= Landmark Aids Centre =

Health center in Tulse Hill, London

The Landmark Aids Centre is a day centre in Tulse Hill, London which offers treatment and support for HIV/AIDS patients. The center is located in South London. It was officially opened on 25 July 1989 by Diana, Princess of Wales. She gave director Jonathan Grimshaw — diagnosed HIV positive — a firm handshake before going inside the centre for a private tour. At a time when police dealing with AIDS patients still wore rubber gloves, this was the first attempt to de-stigmatise the condition by a high-profile member of the Royal Family.

==Activities==
The Landmark Aids Centre marked the first of its type in the city of London.
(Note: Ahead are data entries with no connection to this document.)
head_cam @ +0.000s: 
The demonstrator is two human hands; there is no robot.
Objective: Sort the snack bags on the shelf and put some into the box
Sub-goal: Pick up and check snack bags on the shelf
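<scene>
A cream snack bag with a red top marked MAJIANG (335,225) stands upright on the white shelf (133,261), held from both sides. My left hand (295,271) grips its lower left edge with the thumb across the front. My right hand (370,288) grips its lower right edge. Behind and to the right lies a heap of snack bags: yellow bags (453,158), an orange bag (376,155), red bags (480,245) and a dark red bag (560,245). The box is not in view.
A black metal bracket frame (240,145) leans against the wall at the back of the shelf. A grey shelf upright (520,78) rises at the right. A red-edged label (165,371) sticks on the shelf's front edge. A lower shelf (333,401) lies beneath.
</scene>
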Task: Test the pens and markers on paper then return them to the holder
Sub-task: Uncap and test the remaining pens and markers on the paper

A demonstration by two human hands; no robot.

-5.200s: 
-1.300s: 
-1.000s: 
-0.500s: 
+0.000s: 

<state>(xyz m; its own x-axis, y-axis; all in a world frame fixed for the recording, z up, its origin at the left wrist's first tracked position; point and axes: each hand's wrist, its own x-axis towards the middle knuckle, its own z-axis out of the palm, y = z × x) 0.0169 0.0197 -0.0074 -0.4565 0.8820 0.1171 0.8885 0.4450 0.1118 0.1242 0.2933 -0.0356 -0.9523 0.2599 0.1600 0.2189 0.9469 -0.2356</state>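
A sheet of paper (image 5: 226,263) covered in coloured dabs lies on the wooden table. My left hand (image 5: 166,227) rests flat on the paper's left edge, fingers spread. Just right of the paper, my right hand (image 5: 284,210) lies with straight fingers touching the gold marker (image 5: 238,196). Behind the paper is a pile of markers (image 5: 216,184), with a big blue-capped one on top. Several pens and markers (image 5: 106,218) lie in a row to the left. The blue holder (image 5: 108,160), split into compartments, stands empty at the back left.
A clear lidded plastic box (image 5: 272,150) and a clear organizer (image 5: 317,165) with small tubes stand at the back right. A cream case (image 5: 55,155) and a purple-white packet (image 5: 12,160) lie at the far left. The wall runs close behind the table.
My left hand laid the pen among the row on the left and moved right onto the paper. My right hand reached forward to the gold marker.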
The first case of AIDS in the United Kingdom was reported in 1981 by Dr. Tony Pinching and the Landmark Aids Centre opened 8 years after following a "Don't Die of Ignorance" public awareness campaign brought about by an increasing number of diagnoses and deaths within the United Kingdom. Princess Diana was addressing a serious matter at a time when British society and the media regularly criticized AIDS patients because there was little to no information about the disease. The facility was initially met with criticism from media outlets and John O’Reilly, former HIV/AIDS nurse of the ward, stated, “The media were unkind, particularly the Tabloid Press.” He continued and said, “I didn’t tell anybody what I did. I didn’t even tell fellow nurses or doctors what I did. I just said I was a nurse at the Middlesex Hospital. I didn’t feel safe."